Картина раскрылась, распускаясь новыми плоскостями и перспективами, словно сногсшибательная объемная книжка, готовая поглотить его. С носом в каких-то двадцати сантиметрах от картины стало очевидно, что крошечные вишневые фурункулы вперемешку с пылинками едко-танжеринового цвета скрывали пуантилистские миниатюры в стиле Сёра – из воспаленного дермального тумана проступили целые сцены. Под перепуганным правым глазом на портрете приобрел пеструю резкость задний двор его дома детства, где на верхнем уровне растресканной шахматной доски замкнутой площадки сидела на деревянном стуле с высокой спинкой его мамка в профиль, запечатленная в момент, когда помещала в клювик усевшегося на коленях малышка в халате что-то маленькое. Привольно раскинувшаяся в выбритой области над верхней губой нарисованного лица припорошенная бурым пузырчатая упаковка блистера преобразилась в виде почти религиозной торжественности, где плачущая мать слева передавала обмякшее тельце мертвого на вид ребенка встревоженному рабочему, высунувшемуся из кабины грузовика справа, пока в подносовом желобке из безжизненного свертка трогательно болтается голая ножка. Линия челюсти лика от уха до уха стала вынужденно искаженным видом сверху на маршрут импровизированной кареты скорой помощи от дороги Андрея до Графтонской улицы – где Регентская площадь примостилась в ямочке подбородка, – затем через Маунтс и Йоркскую дорогу в больницу – вернее, ее репродукцию на левой щеке, подробную и всеохватную вплоть до увенчанного пометом бюста Эдварда Седьмого, украшающего северо-восточный угол здания. Но самую поразительную сценку приберегли для лба с отступающей линией волос – самым широким и незанятым пространством: жарко-розовый пунктир и коррозийно-рыжий песок сложились в сходящиеся линии – похоже, верхний угол комнаты, где каким-то образом подвисла девочка приблизительно десяти лет, с волевой челюстью и смердящим боа из дохлых кроликов, протягивая зрителю руку. Мик испуганно отшатнулся, отпрянул, и все тут же вновь расплылось в кипящем акне.

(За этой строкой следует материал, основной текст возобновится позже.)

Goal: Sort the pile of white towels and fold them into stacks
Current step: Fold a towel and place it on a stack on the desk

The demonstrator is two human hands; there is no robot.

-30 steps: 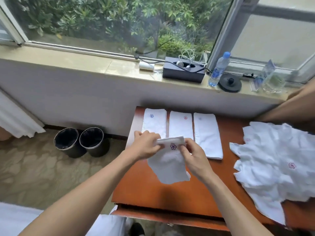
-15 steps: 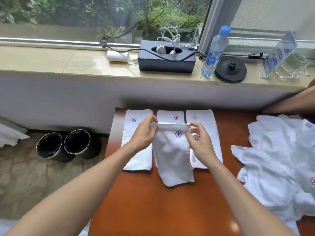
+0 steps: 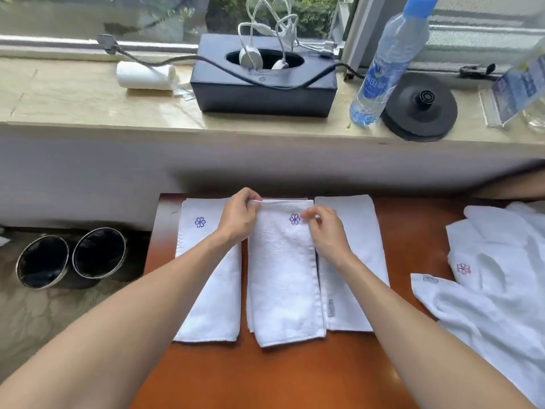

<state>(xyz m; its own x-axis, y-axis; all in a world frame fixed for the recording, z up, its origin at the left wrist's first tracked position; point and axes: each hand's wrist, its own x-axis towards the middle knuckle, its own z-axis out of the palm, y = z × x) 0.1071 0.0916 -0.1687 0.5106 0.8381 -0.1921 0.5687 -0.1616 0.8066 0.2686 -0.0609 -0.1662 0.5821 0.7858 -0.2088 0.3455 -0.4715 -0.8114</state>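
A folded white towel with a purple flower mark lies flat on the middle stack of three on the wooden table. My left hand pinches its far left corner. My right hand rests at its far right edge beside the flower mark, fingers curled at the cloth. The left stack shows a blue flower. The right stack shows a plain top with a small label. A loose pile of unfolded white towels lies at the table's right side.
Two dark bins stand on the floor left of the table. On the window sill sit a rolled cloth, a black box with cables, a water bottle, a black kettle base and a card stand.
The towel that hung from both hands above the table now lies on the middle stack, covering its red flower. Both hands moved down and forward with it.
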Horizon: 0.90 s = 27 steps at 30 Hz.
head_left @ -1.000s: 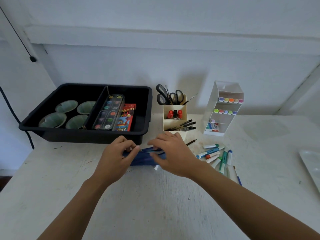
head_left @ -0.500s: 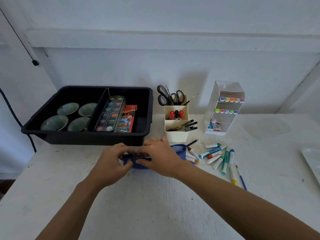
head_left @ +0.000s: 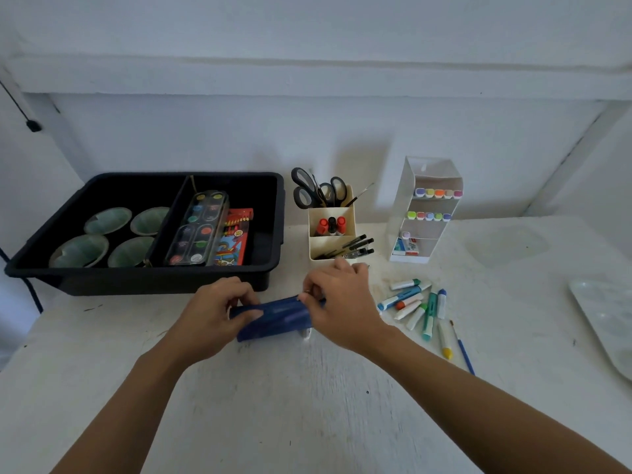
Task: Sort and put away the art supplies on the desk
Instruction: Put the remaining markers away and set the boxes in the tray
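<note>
Slid the right hand [head_left: 342, 302] rightward along the top of the blue pencil case [head_left: 277, 318] since half a second ago, away from the left hand [head_left: 212, 313], which it almost touched then. Now pinching the case's upper right end between thumb and forefinger of the right hand; impossible to tell what exactly is pinched. Gripping the case's left end with the left hand, thumb across the front, fingers curled behind. Case between the two hands, on the desk [head_left: 307, 405], just in front of the front wall of the black tray [head_left: 164, 283]. Long axis left to right, right end angled slightly toward the back edge.

In the tray's left compartment, four greenish bowls [head_left: 80, 251]. In its right compartment, a watercolour palette [head_left: 196, 229] lying front to back, with a red box of coloured pencils [head_left: 236, 241] touching its right side.

Right of the tray, a cream organiser [head_left: 330, 213]:
- scissors [head_left: 307, 189] upright at the rear
- red-capped markers [head_left: 330, 225] in the middle
- black pens [head_left: 354, 246] slanting out of the front

Further right, a clear tiered stand [head_left: 429, 172] with rows of markers, coloured caps facing out. Loose markers [head_left: 417, 302] scattered just right of the right hand, with a blue-handled brush [head_left: 463, 350] beside them. At the right edge, part of a pale tray [head_left: 605, 319].
</note>
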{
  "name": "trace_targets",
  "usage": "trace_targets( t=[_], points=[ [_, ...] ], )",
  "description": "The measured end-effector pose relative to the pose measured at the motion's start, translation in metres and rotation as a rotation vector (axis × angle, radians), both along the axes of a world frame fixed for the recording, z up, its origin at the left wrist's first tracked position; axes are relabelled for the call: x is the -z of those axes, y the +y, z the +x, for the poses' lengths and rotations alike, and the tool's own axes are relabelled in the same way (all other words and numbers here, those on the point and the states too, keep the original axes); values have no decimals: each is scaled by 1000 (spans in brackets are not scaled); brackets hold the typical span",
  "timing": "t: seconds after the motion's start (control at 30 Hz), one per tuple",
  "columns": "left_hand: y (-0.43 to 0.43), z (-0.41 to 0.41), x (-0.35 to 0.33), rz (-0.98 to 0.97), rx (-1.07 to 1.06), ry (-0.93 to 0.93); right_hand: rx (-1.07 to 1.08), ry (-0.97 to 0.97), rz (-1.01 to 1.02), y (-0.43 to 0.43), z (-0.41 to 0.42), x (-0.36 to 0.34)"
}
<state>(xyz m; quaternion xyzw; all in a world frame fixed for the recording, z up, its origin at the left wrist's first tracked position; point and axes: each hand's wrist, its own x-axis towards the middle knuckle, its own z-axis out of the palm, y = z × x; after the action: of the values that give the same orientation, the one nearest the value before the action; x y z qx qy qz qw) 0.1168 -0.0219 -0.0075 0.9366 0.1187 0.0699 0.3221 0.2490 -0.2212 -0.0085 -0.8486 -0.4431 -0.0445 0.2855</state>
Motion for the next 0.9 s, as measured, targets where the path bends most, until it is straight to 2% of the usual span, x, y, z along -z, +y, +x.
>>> trace_targets(
  t=[0.2,0.27,0.47,0.63,0.73,0.9],
  points=[
    [10,-4,-3,-9,16,-34,247,54,76,-34,33,-1],
    [13,-6,-2,-39,13,-44,314,206,154,-43,41,3],
    [6,-3,10,-54,83,36,283,560,223,-40,28,14],
    [-6,8,10,33,144,155,231,500,302,-30,21,5],
    [-12,12,9,77,139,132,168,462,374,-23,16,-5],
    [-7,-4,-6,-31,55,38,99,474,505,-9,14,-27]
  ],
)
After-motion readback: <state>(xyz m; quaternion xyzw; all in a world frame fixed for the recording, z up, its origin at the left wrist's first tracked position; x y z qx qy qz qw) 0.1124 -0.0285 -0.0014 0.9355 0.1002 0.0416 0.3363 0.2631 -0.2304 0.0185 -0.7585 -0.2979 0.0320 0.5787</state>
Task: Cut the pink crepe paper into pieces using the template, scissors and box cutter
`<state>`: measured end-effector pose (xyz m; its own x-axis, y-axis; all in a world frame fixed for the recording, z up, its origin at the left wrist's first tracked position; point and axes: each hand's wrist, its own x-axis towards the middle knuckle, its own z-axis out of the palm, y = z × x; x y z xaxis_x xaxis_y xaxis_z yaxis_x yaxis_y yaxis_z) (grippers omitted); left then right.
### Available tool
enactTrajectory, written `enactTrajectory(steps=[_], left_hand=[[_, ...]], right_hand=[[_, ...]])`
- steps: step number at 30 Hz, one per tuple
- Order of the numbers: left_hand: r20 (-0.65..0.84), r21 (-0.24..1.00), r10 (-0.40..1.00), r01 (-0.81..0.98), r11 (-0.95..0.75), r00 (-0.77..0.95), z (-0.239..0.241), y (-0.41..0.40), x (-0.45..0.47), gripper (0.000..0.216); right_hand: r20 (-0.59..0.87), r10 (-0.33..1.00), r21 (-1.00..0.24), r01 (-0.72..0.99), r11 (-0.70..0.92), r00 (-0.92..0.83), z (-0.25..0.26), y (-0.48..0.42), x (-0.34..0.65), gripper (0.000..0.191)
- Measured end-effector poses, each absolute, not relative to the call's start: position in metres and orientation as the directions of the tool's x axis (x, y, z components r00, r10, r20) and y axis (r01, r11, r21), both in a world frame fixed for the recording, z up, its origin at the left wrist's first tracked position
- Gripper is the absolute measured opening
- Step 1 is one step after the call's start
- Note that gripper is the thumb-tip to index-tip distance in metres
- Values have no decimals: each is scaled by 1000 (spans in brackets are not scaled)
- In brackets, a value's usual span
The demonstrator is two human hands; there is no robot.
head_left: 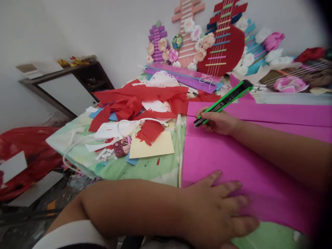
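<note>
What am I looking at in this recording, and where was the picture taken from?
There is no machine here: these are a person's two bare hands, seen by one camera worn on the head, looking forward and down. The left hand lies palm down, fingers spread, on a magenta sheet. The right hand holds a green and black cutter over the same sheet. On the green patterned tablecloth beside it are crumpled red paper and a pale yellow sheet. Further back, a red guitar-shaped craft leans against the wall among others with paper flowers.
</note>
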<state>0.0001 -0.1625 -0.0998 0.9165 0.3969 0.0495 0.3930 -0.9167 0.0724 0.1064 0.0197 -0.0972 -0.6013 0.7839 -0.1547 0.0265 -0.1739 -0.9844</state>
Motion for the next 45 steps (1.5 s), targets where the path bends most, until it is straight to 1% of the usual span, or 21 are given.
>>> enactTrajectory(steps=[2,7,12,15,21,24,27,29,31,33,35,38,42,45], left_hand=[[46,74,368,365,-928,928,-101,-165,0,52],[52,74,384,380,-922,922,-102,-165,1,52],[78,66,404,400,-914,911,-104,-168,1,49],[93,51,411,408,-911,907,-105,-170,3,48],[103,45,407,404,-913,908,-110,-172,4,49],[150,50,392,389,-920,908,-107,-172,3,46],[230,90,401,391,-916,887,-98,-167,0,42],[278,104,426,414,-904,861,-93,-159,-3,44],[303,87,454,450,-889,838,-92,-148,-7,48],[283,58,498,504,-862,820,-96,-138,-9,49],[234,48,561,567,-822,794,-101,-131,-10,53],[158,86,621,616,-783,768,-108,-129,-9,62],[75,153,629,615,-774,774,-107,-132,-8,65],[54,170,635,619,-767,771,-104,-133,-9,66]], right_hand=[[-156,785,-985,39,-166,-600,-98,23,108,20],[-116,762,-990,14,-139,-638,-102,27,113,20],[-130,745,-991,72,-111,-654,-97,21,110,18],[-141,745,-990,78,-119,-652,-95,17,105,18],[-104,709,-995,80,-67,-697,-97,16,103,15],[-96,729,-995,72,-64,-678,-97,16,104,15],[-80,766,-997,67,-48,-638,-95,17,105,15],[-54,785,-994,106,15,-617,-92,19,105,15],[-23,792,-979,173,105,-610,-91,19,105,16],[12,791,-956,224,188,-612,-91,16,102,17],[45,787,-941,238,240,-615,-94,11,98,19],[54,773,-939,231,255,-633,-101,4,93,19],[36,741,-937,236,259,-670,-107,0,92,20],[30,723,-922,260,287,-690,-105,-1,93,23]])
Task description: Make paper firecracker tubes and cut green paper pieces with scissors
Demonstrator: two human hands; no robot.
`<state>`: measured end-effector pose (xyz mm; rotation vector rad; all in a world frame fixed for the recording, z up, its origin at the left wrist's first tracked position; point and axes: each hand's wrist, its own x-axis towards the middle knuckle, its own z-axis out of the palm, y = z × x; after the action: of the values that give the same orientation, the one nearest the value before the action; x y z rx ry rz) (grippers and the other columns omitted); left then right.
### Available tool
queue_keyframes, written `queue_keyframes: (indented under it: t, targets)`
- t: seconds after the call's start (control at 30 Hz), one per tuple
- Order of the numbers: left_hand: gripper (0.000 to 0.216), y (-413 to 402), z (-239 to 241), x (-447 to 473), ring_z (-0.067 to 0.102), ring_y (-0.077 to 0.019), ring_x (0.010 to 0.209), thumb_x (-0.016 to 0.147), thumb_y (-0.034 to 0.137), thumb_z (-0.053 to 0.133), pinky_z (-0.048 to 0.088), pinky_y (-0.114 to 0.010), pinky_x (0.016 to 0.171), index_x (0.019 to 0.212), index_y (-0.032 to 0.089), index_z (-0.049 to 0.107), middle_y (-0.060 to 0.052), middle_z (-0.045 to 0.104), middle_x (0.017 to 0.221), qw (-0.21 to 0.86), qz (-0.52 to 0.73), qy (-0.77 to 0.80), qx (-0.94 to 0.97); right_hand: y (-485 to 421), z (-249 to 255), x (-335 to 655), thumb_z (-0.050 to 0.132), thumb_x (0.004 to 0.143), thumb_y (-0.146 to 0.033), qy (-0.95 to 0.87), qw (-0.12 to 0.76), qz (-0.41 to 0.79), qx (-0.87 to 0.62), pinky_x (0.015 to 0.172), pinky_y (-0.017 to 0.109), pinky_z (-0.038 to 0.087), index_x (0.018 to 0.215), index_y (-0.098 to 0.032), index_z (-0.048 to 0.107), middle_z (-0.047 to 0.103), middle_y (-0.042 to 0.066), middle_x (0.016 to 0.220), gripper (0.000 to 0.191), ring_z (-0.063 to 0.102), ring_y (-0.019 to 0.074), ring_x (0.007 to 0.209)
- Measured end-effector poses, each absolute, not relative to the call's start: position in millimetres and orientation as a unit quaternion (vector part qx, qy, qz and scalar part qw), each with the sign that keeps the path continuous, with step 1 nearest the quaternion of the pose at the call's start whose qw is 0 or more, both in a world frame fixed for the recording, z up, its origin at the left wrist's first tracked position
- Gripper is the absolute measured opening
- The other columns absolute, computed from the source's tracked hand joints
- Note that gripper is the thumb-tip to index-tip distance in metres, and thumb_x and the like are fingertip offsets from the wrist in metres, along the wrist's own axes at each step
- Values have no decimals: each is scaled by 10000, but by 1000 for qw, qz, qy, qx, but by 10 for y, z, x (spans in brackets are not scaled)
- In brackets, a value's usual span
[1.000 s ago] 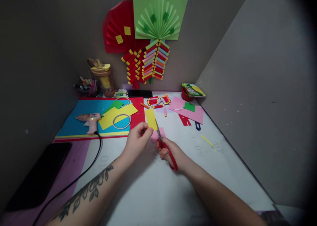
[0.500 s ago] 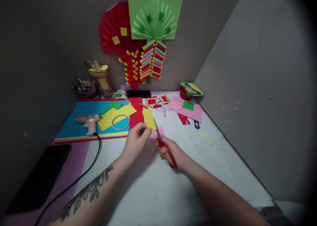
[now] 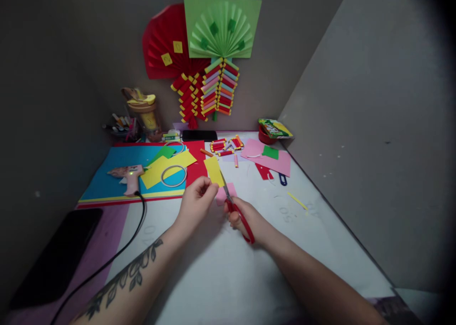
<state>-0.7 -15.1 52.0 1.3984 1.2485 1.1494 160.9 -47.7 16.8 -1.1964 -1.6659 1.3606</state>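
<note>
My left hand (image 3: 200, 195) pinches the lower corner of a small yellow piece of paper (image 3: 213, 170) between thumb and fingers. In my right hand (image 3: 247, 218) is a pair of scissors (image 3: 245, 225) with red handles. Its blades lie along the right edge of the yellow paper, pointing away from me; whether they are cutting into it I cannot tell. A pink square of paper (image 3: 230, 190) lies on the table just under the scissors. Beyond the yellow paper are several small rolled paper tubes (image 3: 226, 147), mostly red with yellow ends.
A pink hot glue gun (image 3: 131, 177) with a black cable rests on coloured paper sheets (image 3: 103, 182) at left. A dark tablet-like slab (image 3: 59, 256) lies nearer me. Pink paper (image 3: 281, 163) and a yellow strip (image 3: 297, 200) are at right. Paper fan decorations (image 3: 223, 30) hang on the wall.
Almost nothing differs. Both hands, the yellow paper and the scissors keep nearly the same place, and the view has shifted very slightly.
</note>
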Motion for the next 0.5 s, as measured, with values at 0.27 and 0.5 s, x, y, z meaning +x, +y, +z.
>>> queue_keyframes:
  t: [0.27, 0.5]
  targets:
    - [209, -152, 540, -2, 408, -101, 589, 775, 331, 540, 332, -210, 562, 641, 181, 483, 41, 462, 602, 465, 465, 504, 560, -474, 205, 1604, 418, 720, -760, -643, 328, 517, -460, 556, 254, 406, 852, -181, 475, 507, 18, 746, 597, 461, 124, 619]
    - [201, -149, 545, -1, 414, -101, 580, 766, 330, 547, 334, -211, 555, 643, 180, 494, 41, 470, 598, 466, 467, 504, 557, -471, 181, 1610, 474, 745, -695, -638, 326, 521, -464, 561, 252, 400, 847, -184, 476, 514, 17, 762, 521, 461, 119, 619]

Он вернулся – вернулся в комнату, вернулся в свое тело, его сознание больше не растворялось в импрессионистской сыпи цитрусового поливинила. Сохраненные сообщения хлынули из сенсорного автоответчика, как передачи по широкополосному Интернету «Вирджин» – обонятельная грейпфрутовая щекотка того, чем сегодня утром мыла волосы Альма, и смех Берта Рейгана, страшный, как забитый слив. Бодрый дневной свет, проливающийся через западное окно, разжег огонь деталей, плешей, одиночных сережек, дрожащих на мочке, или слоганов на футболках, блекнущих как в памяти, так и на хлопчатобумажной ткани. Моргая, словно чтобы изгнать саднящие остатки образов, он обернулся обратно к сестре, которая встала подбоченясь и скрестив ангоровые рукава, отслеживая его реакцию со свинцовыми глазами лаборанта-нациста.
– Ну что, Уорри. Чирьи и все дела. Вот что, значит, тебя вдохновляет?
Она прыснула – хоть раз для разнообразия с ним, а не над ним.